Human iPSCs represent an innovative model for numerous clinical studies, opening new perspectives of research and applications in the biomedical field. Moreover, the generation of iPSCs from patients affected with rare genetic disease allows to overcome ethical and technical problems due to manipulation of stem cells, allowing for site-specific genetic correction. In the present study, we took advantage of iPSC technology to shed light on the morphofunctional mechanisms underlying RTD syndrome, a rare neurodegenerative disorder caused by loss-of-function mutation in two RF transporter genes.

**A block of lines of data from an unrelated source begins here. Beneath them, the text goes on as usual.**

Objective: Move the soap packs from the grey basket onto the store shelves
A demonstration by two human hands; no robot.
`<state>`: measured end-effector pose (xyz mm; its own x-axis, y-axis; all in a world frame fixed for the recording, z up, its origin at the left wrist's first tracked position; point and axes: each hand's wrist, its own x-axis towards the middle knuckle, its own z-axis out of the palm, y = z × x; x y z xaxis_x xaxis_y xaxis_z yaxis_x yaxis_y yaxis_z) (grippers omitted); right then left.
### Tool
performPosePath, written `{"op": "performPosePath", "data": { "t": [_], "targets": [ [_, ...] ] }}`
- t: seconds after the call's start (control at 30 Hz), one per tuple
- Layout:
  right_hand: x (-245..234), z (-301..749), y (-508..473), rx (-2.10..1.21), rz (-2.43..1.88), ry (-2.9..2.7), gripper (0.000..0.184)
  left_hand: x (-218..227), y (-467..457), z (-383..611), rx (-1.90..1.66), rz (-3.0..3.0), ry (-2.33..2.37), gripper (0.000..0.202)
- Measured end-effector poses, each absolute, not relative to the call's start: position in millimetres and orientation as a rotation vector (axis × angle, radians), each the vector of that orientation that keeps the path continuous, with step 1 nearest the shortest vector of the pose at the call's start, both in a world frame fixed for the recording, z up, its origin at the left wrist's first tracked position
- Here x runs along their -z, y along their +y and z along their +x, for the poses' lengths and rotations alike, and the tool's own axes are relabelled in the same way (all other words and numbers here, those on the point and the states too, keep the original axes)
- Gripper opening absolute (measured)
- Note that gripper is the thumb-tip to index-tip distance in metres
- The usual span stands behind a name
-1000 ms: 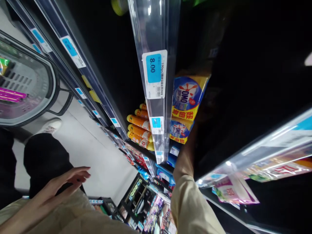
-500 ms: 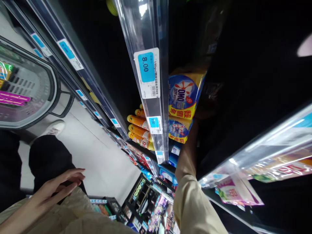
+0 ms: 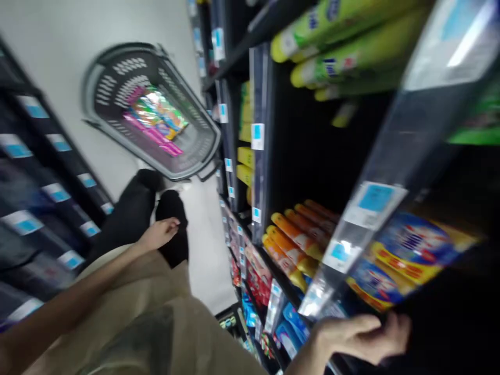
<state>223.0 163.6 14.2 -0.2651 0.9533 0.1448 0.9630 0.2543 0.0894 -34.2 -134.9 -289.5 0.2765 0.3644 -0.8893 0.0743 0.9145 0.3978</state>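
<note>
My right hand (image 3: 353, 337) is at the bottom right. Its fingers lie stretched along the front edge of a shelf, just below the blue and yellow OMO detergent packs (image 3: 406, 255), and I see nothing in it. My left hand (image 3: 158, 234) rests by my black-trousered knee (image 3: 172, 219) with the fingers loosely bent and nothing held. Orange bottles (image 3: 297, 242) lie in a row to the left of the packs. The picture is smeared by motion.
A grey shopping basket (image 3: 117, 78) with colourful packets in it stands on the pale floor ahead. Green and yellow bottles (image 3: 332, 31) fill the shelf above. Clear shelf rails carry blue price tags (image 3: 375, 198). Another shelf unit (image 3: 35, 172) lines the left side.
My right hand has come out from deep in the shelf by the OMO packs to the shelf's front edge. The view has swung, bringing the whole basket into sight. My left hand has stayed by my knee.
</note>
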Motion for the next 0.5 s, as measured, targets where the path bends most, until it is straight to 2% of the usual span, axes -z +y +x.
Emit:
{"op": "performPosePath", "data": {
  "t": [0.07, 0.13, 0.37, 0.5],
  "targets": [
    [15, 204, 136, 0.441, -1.727, -2.367, 0.041, 299, -140, -60, -0.079, 0.453, 1.319, 0.033],
    [43, 177, 110, 0.358, -1.694, -2.371, 0.034, 308, -146, -85, 0.003, 0.453, 1.354, 0.033],
    [149, 69, 69, -0.748, -1.881, -2.192, 0.027, 330, -178, -148, 0.145, 0.51, 1.434, 0.033],
    [202, 38, 59, -1.246, -1.998, -2.302, 0.037, 344, -194, -163, 0.277, 0.492, 1.468, 0.042]
  ]
}}
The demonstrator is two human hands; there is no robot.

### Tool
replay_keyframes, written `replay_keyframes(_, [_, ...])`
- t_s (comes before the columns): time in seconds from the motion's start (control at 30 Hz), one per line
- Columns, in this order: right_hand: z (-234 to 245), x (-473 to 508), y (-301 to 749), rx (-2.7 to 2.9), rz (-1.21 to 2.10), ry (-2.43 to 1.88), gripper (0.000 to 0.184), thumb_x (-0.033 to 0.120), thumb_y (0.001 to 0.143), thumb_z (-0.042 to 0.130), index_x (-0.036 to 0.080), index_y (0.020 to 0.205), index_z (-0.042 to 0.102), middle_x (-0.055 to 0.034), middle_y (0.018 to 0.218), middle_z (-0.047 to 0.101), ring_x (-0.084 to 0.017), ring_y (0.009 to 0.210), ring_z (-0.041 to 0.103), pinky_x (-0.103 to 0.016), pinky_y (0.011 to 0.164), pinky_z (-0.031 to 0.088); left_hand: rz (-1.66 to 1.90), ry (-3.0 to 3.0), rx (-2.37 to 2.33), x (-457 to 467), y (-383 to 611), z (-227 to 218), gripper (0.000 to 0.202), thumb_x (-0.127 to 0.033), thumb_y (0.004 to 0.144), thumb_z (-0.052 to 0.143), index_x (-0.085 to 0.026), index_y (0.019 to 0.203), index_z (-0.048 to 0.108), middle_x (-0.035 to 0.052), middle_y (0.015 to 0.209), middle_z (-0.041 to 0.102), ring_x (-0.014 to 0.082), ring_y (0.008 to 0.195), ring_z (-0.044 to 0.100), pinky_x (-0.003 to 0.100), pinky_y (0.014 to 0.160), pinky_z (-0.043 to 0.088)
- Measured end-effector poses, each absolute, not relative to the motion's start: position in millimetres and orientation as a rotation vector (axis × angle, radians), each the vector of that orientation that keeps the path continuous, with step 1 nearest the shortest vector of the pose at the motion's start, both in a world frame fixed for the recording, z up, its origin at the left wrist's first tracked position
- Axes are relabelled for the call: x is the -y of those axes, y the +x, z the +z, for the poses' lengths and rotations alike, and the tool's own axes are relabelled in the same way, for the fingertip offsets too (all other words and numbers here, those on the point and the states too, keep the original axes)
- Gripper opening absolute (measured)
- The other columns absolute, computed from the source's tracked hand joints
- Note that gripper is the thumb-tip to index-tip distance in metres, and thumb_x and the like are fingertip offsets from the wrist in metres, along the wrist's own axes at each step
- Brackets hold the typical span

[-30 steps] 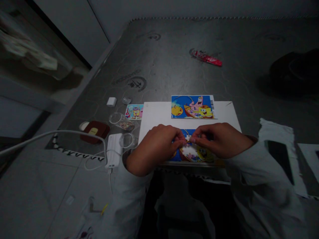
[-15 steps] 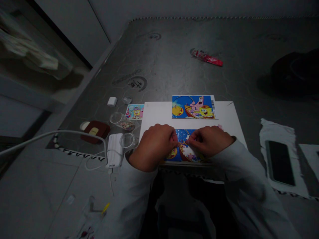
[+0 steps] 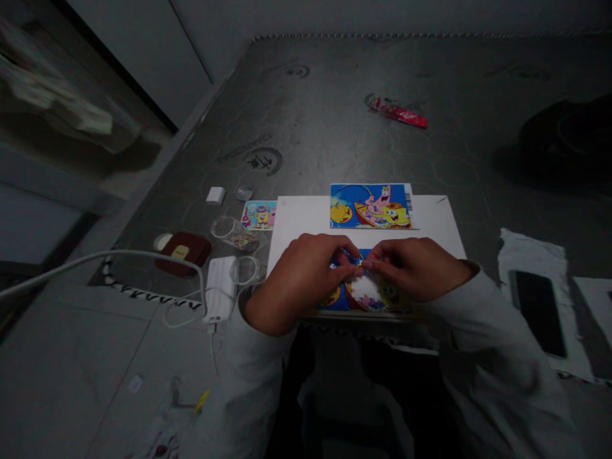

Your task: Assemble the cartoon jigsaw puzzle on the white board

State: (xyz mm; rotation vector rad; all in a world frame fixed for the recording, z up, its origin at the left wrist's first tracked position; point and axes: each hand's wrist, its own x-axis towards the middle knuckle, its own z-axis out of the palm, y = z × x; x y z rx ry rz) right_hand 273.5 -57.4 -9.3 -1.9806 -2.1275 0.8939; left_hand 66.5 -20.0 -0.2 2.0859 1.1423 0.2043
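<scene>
Two bare hands, left hand and right hand, thumbs and fingertips drawn into near-pinches, tips close together over jigsaw; can't tell if a piece is held. Jigsaw lies on white board, ragged white gap mid-picture. From it: phone three o'clock, power bank nine, printed card twelve, red wrapper farther, just past twelve.

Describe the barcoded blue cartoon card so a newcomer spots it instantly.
On the dark grey table lies a white rectangular board. Overlapping its far edge sits the blue rectangular cartoon card. Unlike the nearer, gapped blue jigsaw, its picture is whole, with a right-edge barcode.
</scene>
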Motion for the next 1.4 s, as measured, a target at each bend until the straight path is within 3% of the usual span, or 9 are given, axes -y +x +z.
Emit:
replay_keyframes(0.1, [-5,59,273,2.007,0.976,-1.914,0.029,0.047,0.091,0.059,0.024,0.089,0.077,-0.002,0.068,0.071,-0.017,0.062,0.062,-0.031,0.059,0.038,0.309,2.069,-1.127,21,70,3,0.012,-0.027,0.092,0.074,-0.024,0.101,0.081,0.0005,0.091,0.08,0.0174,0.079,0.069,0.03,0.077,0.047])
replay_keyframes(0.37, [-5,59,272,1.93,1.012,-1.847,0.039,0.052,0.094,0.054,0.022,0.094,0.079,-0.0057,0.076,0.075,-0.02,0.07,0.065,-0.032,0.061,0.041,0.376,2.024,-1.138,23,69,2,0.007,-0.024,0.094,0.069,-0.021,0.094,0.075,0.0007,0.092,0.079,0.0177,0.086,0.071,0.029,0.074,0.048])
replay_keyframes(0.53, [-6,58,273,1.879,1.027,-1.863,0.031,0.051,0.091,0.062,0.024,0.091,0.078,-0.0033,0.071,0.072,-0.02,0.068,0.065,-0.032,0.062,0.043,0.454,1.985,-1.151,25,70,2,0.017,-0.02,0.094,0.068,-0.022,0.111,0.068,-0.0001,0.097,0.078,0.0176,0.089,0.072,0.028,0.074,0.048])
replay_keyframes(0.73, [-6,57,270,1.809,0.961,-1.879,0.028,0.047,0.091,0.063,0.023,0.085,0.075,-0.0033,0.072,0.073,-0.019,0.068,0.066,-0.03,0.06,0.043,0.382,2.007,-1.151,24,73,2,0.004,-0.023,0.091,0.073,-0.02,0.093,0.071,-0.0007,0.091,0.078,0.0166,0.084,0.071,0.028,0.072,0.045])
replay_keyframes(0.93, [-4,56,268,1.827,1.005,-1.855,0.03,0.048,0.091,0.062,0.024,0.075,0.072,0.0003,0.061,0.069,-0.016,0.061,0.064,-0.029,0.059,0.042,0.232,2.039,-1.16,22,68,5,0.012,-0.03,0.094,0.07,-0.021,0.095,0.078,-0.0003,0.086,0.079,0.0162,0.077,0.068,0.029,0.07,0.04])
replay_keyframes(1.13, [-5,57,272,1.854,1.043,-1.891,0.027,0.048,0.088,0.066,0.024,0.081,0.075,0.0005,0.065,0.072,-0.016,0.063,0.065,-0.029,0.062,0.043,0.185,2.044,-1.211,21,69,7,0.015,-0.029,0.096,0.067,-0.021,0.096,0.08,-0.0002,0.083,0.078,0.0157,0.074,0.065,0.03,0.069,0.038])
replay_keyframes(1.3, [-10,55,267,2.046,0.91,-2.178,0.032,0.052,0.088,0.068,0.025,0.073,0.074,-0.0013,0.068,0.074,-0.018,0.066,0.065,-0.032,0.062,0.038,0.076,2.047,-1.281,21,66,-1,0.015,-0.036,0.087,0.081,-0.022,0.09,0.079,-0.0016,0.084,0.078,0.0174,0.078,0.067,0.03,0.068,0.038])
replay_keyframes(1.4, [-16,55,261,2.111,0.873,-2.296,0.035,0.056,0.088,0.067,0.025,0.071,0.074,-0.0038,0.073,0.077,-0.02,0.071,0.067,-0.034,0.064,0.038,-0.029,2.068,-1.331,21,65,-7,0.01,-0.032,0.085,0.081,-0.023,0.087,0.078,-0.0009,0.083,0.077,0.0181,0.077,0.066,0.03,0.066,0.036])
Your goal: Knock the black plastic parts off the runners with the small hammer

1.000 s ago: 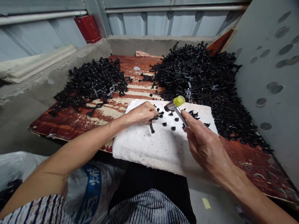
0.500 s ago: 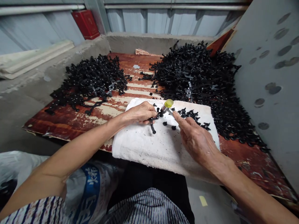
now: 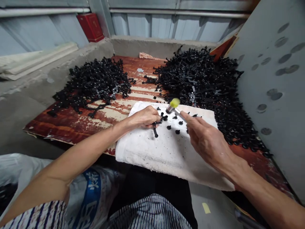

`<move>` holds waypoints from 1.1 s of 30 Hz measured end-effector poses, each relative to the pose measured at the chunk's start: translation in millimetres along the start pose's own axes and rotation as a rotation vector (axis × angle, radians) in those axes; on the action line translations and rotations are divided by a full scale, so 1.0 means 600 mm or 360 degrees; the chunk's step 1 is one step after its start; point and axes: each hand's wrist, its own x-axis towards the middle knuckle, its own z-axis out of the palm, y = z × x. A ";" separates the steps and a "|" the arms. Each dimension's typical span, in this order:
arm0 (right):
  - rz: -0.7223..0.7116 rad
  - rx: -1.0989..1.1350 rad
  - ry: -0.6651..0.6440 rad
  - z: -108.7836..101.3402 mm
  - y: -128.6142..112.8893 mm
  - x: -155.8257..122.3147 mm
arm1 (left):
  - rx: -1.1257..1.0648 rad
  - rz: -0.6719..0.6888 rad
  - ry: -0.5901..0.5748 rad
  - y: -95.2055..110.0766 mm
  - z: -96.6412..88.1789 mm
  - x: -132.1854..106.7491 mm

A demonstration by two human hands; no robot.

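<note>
My left hand [image 3: 148, 117] is closed on a black jointed bracket [image 3: 155, 130], pressing it down on the folded white cloth [image 3: 143, 152]. My right hand [image 3: 202, 132] grips a small mallet [image 3: 173, 105] by its metal handle. The mallet's yellow head, slightly blurred, is just right of the bracket and above the cloth. Several small black round-based pieces [image 3: 177, 131] lie loose on the cloth between and beyond my hands. My right hand covers some of them.
Heaps of black brackets stand on the worn red-brown board, a smaller heap [image 3: 95, 79] left and a larger heap [image 3: 197, 73] right. A grey panel [image 3: 269, 79] closes off the right side. A red box [image 3: 90, 27] sits in the back left corner.
My right hand and the mallet have shifted slightly right, away from the bracket. My left hand still holds the bracket in nearly the same spot. The view has tilted slightly.
</note>
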 end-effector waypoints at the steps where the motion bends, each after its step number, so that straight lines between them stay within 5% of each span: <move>1: 0.0019 0.0036 0.0074 0.000 -0.001 0.000 | -0.0020 0.0014 -0.0010 0.000 0.001 0.000; 11: 0.0098 0.0072 -0.0133 0.009 0.001 0.002 | 0.0239 0.0069 0.0016 0.003 -0.001 -0.003; 17: 0.0466 0.0850 -0.0082 -0.021 -0.006 0.037 | 0.0368 0.0390 -0.0135 0.011 0.003 -0.027; 22: 0.0730 0.1461 -0.0351 -0.018 -0.014 0.048 | 0.0509 0.0677 -0.0374 0.038 0.034 -0.066; 25: 0.0776 0.1616 -0.0390 -0.013 -0.022 0.038 | 0.0662 0.0711 -0.0147 0.037 0.043 -0.086; 29: 0.0920 0.1789 -0.0280 -0.014 -0.034 0.020 | 0.0115 0.0538 0.0504 0.010 0.042 -0.102; 31: 0.1016 0.1899 -0.0179 -0.014 -0.043 0.015 | -0.0371 0.0336 0.0405 0.000 0.044 -0.107; 33: 0.1076 0.1995 -0.0108 -0.012 -0.053 0.013 | -0.0760 0.0115 0.0062 -0.003 0.050 -0.109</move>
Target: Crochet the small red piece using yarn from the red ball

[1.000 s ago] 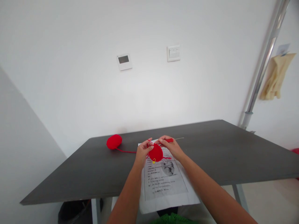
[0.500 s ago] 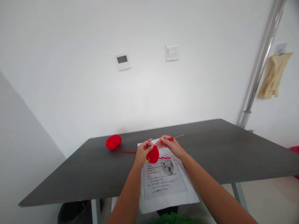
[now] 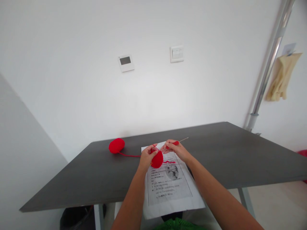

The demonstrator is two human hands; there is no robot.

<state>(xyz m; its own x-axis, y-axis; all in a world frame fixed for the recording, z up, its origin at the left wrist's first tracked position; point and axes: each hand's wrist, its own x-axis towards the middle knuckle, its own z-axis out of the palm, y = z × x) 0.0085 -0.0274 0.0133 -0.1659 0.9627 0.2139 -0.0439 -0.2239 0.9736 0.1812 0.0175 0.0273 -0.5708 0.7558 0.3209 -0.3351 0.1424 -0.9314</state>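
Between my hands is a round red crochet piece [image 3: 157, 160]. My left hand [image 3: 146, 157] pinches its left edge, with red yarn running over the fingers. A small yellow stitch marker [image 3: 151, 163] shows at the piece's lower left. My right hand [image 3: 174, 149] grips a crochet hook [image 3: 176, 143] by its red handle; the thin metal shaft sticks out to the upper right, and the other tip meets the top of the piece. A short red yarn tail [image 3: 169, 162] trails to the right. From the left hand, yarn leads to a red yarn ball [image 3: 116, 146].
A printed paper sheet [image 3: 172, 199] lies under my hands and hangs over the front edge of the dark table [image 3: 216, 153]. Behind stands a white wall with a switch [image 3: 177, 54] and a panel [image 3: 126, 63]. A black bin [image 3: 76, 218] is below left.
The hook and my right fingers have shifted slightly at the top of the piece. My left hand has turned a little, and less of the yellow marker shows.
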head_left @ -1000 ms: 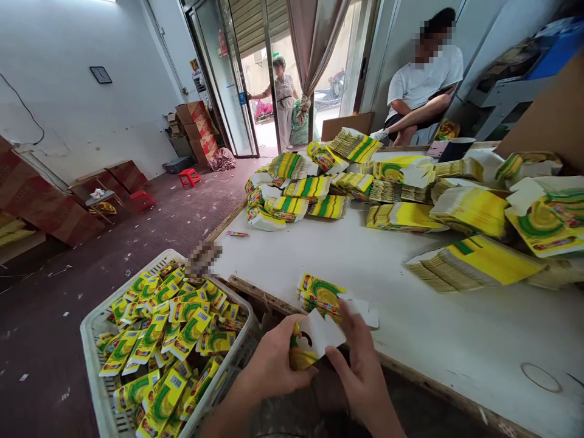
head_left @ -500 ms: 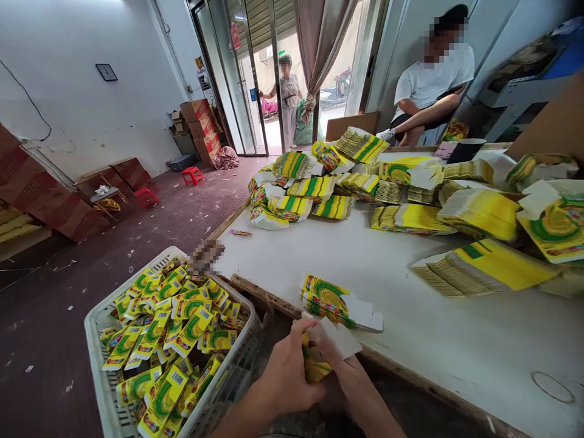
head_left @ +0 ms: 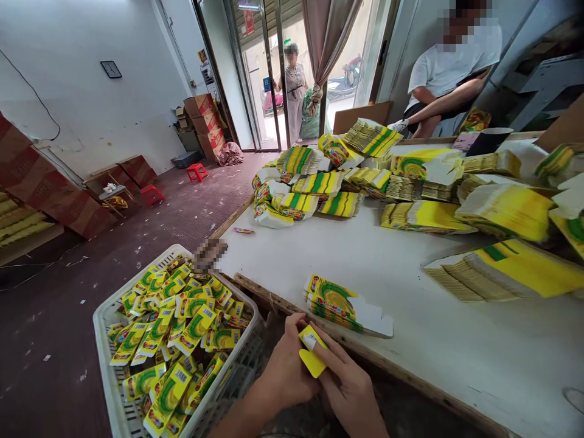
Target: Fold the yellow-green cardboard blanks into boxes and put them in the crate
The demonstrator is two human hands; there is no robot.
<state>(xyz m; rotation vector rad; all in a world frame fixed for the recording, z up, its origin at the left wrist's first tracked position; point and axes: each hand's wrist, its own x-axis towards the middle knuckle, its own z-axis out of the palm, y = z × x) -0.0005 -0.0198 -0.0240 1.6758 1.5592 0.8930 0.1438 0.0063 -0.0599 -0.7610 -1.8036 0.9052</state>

While supporting the innovative potential of our iPSC model of RTD, our work demonstrates concurrent mitochondrial/peroxisomal alterations in the disease. The dramatic changes here reported range from cell junctional contacts, possibly involving cytoskeletal assembly, to altered MMP, with consequent oxidative stress and antioxidant response, to disturbed peroxisomal biogenesis and metabolism (Figure 10). Since our study represents to our knowledge the first to address the distribution of peroxisomal population in iPSCs, further investigation on this topic is encouraged, especially in view of the interplay with the cytoskeleton and other cell compartments, namely, ER and mitochondria [77, 81, 82].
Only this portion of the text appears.